Russia Says Israeli Settlements in Syria's Golan Heights Threat to Regional Stability
TEHRAN (Tasnim) – Russia’s permanent representative to the United Nations warned about Israel's occupation of the Golan Heights, saying that the regime's ambitions to expand its illegal settlements in the vital region undermine regional stability.
Speaking during a meeting of the UN Security Council, Vasily Nebenzya said: “Israel’s settlement plans in the occupied Syrian Golan threaten to undermine regional stability.”
In 1967, Israel waged a full-scale invasion of Arab territories, occupying a substantial portion of the Golan and annexed it four years later — a move that was never recognized by the international community.

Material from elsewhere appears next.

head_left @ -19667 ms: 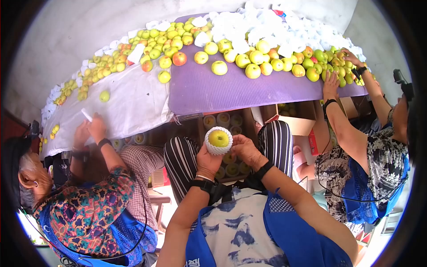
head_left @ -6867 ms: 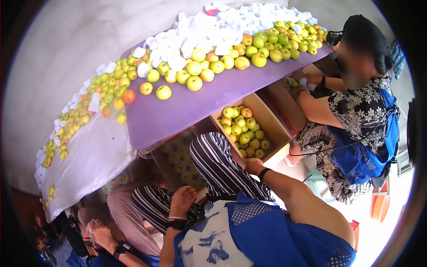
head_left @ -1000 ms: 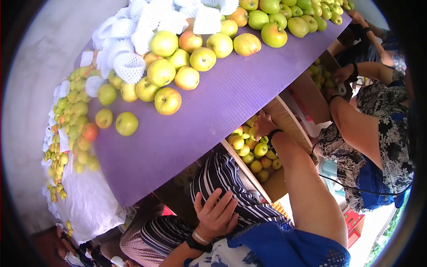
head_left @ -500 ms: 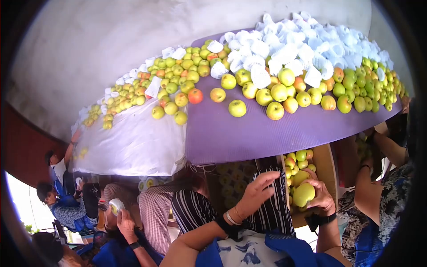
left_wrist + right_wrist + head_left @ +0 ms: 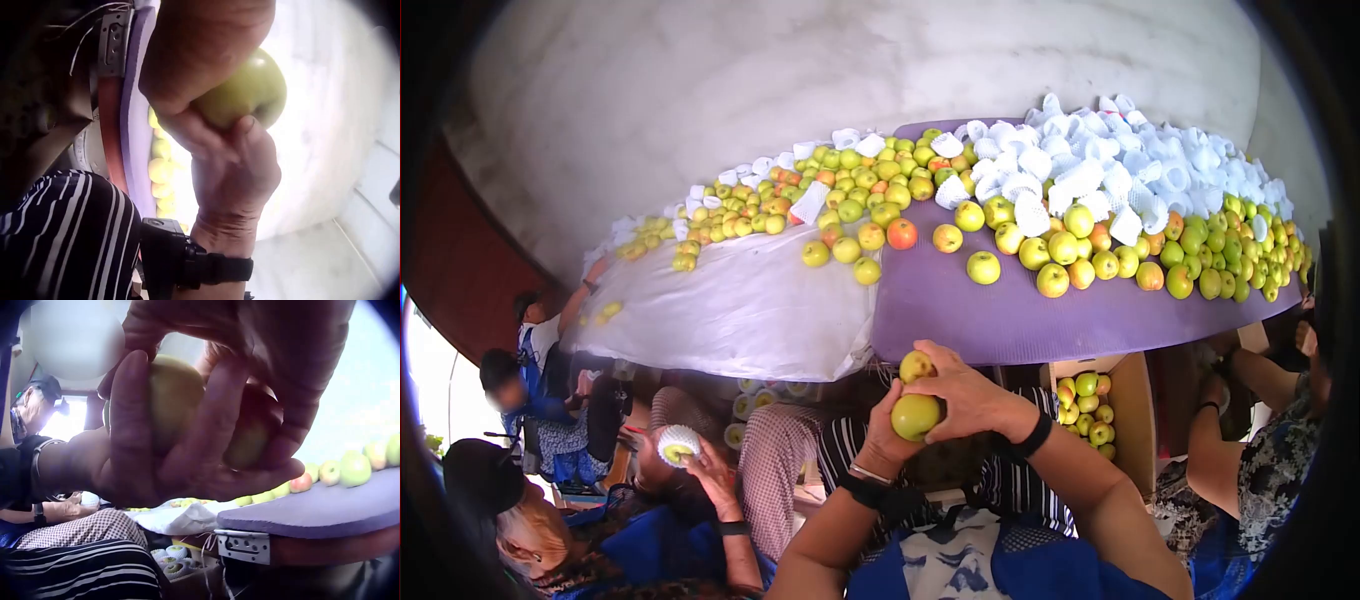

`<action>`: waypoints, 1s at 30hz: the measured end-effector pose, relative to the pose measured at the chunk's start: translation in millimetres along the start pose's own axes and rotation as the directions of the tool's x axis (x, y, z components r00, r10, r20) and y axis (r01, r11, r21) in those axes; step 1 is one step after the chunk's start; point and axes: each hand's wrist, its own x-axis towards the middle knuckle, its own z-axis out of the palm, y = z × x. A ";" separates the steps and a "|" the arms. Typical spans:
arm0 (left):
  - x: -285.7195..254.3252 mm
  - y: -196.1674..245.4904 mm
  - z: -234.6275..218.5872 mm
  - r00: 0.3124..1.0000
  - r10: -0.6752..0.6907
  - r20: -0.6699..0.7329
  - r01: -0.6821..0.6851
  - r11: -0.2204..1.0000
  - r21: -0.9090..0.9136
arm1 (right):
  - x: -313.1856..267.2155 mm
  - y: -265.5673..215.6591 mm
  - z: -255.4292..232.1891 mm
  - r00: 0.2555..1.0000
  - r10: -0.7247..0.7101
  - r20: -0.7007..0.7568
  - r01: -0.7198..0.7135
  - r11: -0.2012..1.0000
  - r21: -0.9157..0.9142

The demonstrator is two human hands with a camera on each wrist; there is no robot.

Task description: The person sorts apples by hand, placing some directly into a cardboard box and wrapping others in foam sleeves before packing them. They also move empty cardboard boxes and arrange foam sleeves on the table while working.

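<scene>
Both hands meet in front of my chest, below the table edge. My left hand (image 5: 888, 432) grips a yellow-green apple (image 5: 916, 416) from beneath. My right hand (image 5: 972, 402) curls over from the right, its fingers around a second, smaller apple (image 5: 917, 366) just above the first. In the left wrist view the left hand (image 5: 200, 50) cups a green apple (image 5: 250, 94), with the right hand (image 5: 234, 175) closing on it from below. The right wrist view shows the right hand (image 5: 281, 362) wrapped round two apples (image 5: 175, 400), the left hand's thumb (image 5: 128, 425) lying across one.
A purple mat (image 5: 1000, 320) and white cloth (image 5: 730, 310) cover the table. It is heaped with apples (image 5: 850, 200) and white foam nets (image 5: 1140, 170). A cardboard box of apples (image 5: 1090, 410) stands at right. Other people sit left (image 5: 540, 540) and right (image 5: 1250, 450).
My right hand has brought the apples up from the box at the right to the middle. My left hand, open in the air before, now grips one of them.
</scene>
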 end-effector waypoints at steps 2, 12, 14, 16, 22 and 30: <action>-4.9 13.9 -4.7 0.995 0.077 -0.070 -0.078 0.997 -0.007 | 13.7 -5.6 8.7 1.000 -0.006 -0.007 0.006 0.999 -0.036; 29.6 121.8 -55.8 0.911 0.397 0.110 -0.367 0.904 -0.220 | -42.3 -5.2 -11.3 0.976 0.202 -0.084 -0.156 0.911 0.381; 39.6 144.8 -71.8 0.912 0.410 -0.003 -0.400 0.888 -0.228 | -67.8 -6.8 -18.8 0.940 0.319 -0.118 -0.199 0.799 0.567; 49.1 160.6 -87.8 0.878 0.459 -0.138 -0.479 0.852 -0.211 | -91.9 -9.8 -27.2 0.904 0.400 -0.150 -0.233 0.755 0.613; 72.8 186.7 -101.2 0.749 0.578 -0.322 -0.601 0.798 0.035 | -176.0 -0.2 -23.6 0.633 0.740 -0.228 -0.232 0.462 0.856; 105.2 199.2 -99.9 0.627 0.615 -0.478 -0.634 0.759 0.146 | -232.4 -3.8 -15.9 0.316 0.914 -0.253 -0.348 0.360 0.866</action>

Another battle broke out in 1973, and a year later, a UN-brokered truce took effect, under which the Tel Aviv regime and Damascus agreed to separate their soldiers and establish a buffer zone in the Heights. Israel, on the other hand, has erected dozens of illegal settlements in the Golan over the last several decades, despite international appeals for the state to cease its unlawful construction activities there.
In a unilateral move rejected by the international community in 2019, former US president Donald Trump signed a decree recognizing Israeli “sovereignty” over the Golan.
Nevertheless, Syria has repeatedly reaffirmed its sovereignty over the Golan, saying the territory must be completely restored to its control.
The United Nations has also time and again emphasized Syria’s sovereignty over the territory.
Earlier this year, Deputy Russian Ambassador to the UN Dmitry Polyanskiy said Russia is concerned over Tel Aviv’s announced plans for expanding settlement activity in the occupied Golan Heights.
He said the move directly contradicts the provisions of the 1949 Geneva Convention.
“We stress Russia’s unchanging position, according to which we do not recognize Israeli sovereignty over the Golan Heights that are an inalienable part of Syria,” Polyanskiy said on February 23.
Last December, Israel announced that it intends to double the number of its illegal settlements in the Golan, despite an earlier resolution adopted by the UN General Assembly demanding the regime’s full withdrawal from the occupied territory.
Israeli-Russian relations have soured since the beginning of Moscow’s military operation in Ukraine. Observers had already predicted that the Russia-Ukraine crisis could put Israel in a difficult position, as the Tel Aviv regime has good relations with both Moscow and Kiev.
Earlier this month, the Israeli regime voted in favor of a United Nations General Assembly resolution suspending the Russian Federation’s membership in the UN Human Rights Council.
Reacting to the vote, the Russian foreign ministry called the resolution “unlawful and politically motivated.”
It also called the Israeli regime’s support for it “a thinly veiled attempt to take advantage of the situation around Ukraine in order to divert the attention of the international community from one of the oldest unresolved conflicts — the Palestinian-Israeli one.”